**TASK ITEM:** Return every line of the data that contains the string "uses".

**INPUT MATERIAL:**
---*---

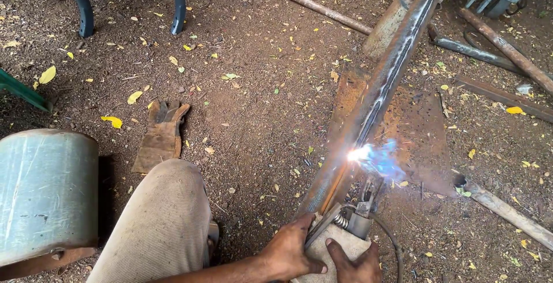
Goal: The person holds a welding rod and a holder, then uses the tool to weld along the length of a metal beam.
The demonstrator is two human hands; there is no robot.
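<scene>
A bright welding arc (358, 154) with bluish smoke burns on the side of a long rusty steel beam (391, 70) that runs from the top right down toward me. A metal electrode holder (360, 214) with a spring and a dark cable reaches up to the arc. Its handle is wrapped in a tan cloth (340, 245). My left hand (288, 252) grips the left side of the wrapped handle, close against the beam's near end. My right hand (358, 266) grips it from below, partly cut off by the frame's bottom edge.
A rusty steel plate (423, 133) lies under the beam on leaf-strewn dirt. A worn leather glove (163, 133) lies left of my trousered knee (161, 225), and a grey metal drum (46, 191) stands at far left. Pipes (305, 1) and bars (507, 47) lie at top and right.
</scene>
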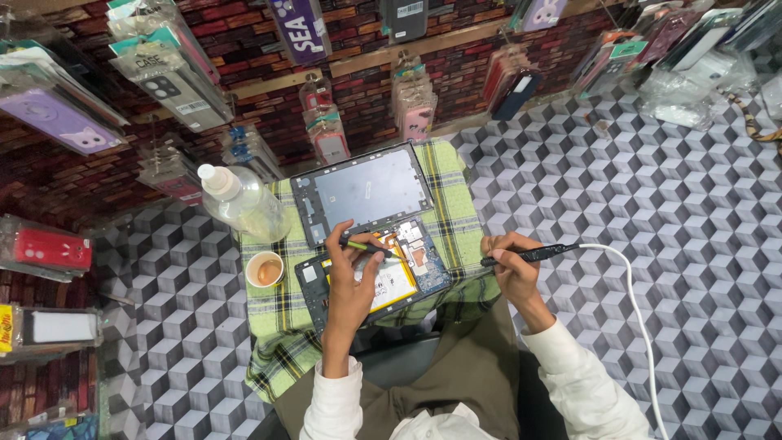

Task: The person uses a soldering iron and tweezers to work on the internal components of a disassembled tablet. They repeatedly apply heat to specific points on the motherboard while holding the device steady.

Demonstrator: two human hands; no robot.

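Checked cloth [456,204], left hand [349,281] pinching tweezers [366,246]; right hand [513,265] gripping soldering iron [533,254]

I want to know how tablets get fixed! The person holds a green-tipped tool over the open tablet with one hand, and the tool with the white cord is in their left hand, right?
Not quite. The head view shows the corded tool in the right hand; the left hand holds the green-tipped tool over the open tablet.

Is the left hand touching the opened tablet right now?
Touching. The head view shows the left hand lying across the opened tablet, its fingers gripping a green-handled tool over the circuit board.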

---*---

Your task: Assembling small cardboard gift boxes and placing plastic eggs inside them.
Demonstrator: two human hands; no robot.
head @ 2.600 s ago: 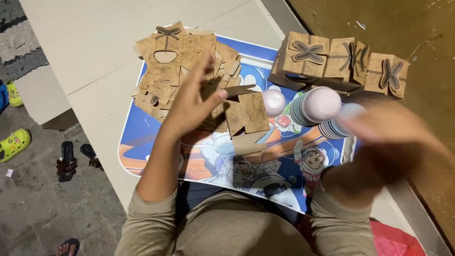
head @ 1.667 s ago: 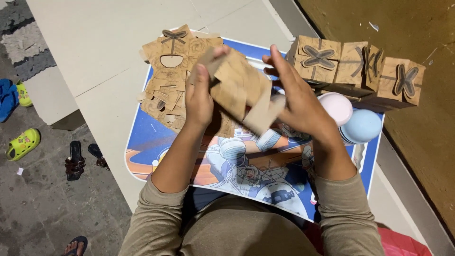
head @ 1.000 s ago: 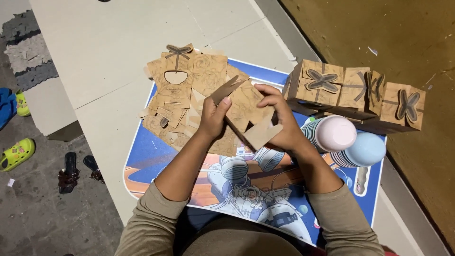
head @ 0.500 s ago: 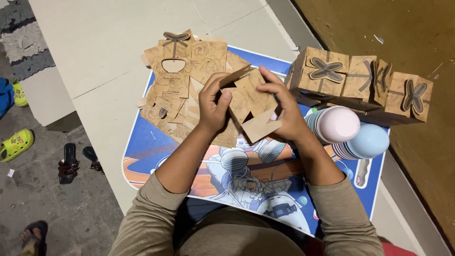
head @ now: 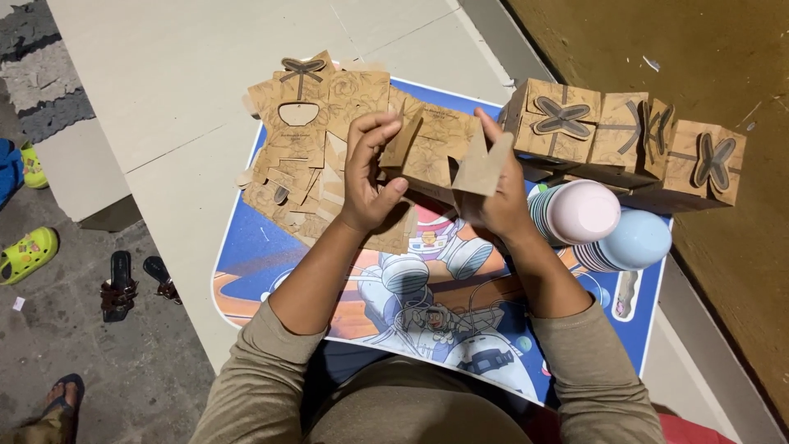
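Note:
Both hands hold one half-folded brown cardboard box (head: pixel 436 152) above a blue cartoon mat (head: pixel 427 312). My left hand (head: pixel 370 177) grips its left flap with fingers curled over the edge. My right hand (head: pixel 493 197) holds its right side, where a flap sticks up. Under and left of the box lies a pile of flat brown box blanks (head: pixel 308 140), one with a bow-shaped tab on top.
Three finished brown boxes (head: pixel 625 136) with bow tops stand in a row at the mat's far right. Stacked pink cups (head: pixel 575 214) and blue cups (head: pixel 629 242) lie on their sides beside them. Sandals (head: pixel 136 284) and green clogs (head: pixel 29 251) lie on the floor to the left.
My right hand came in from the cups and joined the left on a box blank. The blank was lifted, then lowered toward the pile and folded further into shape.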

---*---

**WRITTEN ANSWER:**
Goal: The person holds a welding rod and a holder, then uses the tool to weld along the length of a metal beam.
Task: The person uses a soldering iron and tweezers to work on the internal components of a disassembled tablet. They repeatedly apply heat to specific points on the motherboard while holding the device steady.

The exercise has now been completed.